Sign pointing to the production site of Licor de Chahuarmishqui Don Capelo in Nabón county, Azuay. (C) Katharina Richter

In June 2021, SLAS awarded me a £500 Postgraduate Research Support Grant to translate my PhD fieldwork chapter into Spanish. I’m a Politics PhD Candidate at Goldsmiths, and my thesis connects degrowth and Buen Vivir/ sumak kawsay (BV/sk; Good Living). It explores how the social movements and theoretical approaches that stand behind those two concepts conceptualise what it means to live well within ecological and social boundaries. More than that, it aims to establish inter-epistemic dialogues between the two. The lessons that arise for degrowth are in line with recent developments in its literature. Those include a growing concern with decolonisation, a nascent focus on non-economistic conceptualisations of human-nature relationships, and cultural politics. The PhD addresses those areas and intervenes in the recently reignited limits to growth debate. The latter juxtaposes external, physical limits, with internal, morally constructed limits to growth. My thesis proposes a third notion: cosmological limits to growth. In doing so, my arguments highlight the importance of cultural change in accompanying socioecological transition processes.

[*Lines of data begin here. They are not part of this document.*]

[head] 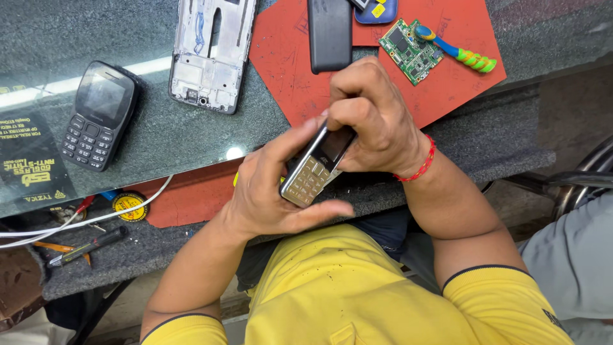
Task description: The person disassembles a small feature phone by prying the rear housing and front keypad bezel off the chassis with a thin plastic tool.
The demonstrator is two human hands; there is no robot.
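Gripping a silver keypad phone (316,166) in both hands, left hand (268,191), right hand (377,118)

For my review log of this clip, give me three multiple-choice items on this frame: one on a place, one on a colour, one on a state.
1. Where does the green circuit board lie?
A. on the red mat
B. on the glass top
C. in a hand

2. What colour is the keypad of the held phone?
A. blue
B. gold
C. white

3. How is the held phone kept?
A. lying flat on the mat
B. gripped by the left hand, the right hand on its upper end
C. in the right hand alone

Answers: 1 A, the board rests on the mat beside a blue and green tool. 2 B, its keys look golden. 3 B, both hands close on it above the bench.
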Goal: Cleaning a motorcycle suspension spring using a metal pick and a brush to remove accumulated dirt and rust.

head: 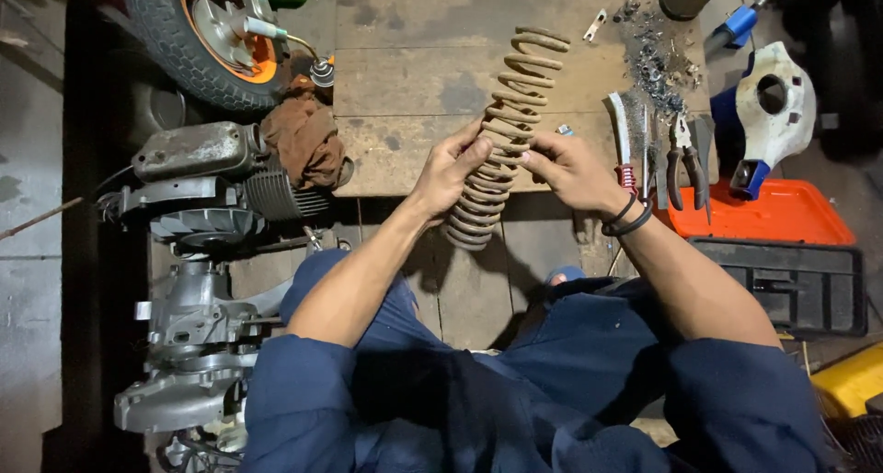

These arguments are based on a three-month research stay in Ecuador in early 2020. Though cut short by the pandemic, I was able to gain insights into how communities construct their own versions of BV/sk in practice. I conducted in-depth interviews with 15 social leaders, community members and politicians. Additionally, I was invited to take part in and observe field trips, public meetings, and municipal, nongovernmental and indigenous assemblies. For example, I attended and documented the 25-year anniversary assembly of DECOIN (Organización para la Defensa y Conservación Ecológica de Intag). I was also able to participate in the CONFENAIE’s 3rd Women’s Assembly of the Ecuadorian Amazon in Puyo and Unión Base. The fieldwork findings contribute to BV/sk scholarship and provide recommendations for future research.


First, they contextualise the political trajectory of BV/sk. Second, I argue that the political economy of BV/sk is based on the production of affective abundance, that is, spiritual and material wellbeing through relational justice. Third, I propose a hybridisation between decolonial feminisms and BV/sk to strengthen the latter’s gender analysis. Fourth, I suggest that the political ontology of BV/sk leads to the recognition of cosmological limits to (development-as-)growth. Politically, these can be enshrined in rights of nature. Culturally, the thesis intervenes in the limits to growth debate I’ve described.


The fieldwork chapter translation enables me to send the chapter to my participants for comments. It also allows me to disseminate my findings to social movements, communities and scholars in Ecuador and beyond. Translation therefore addresses patterns of epistemic extractivism and contributes to decolonising academic research. As such, I am grateful for SLAS’s support.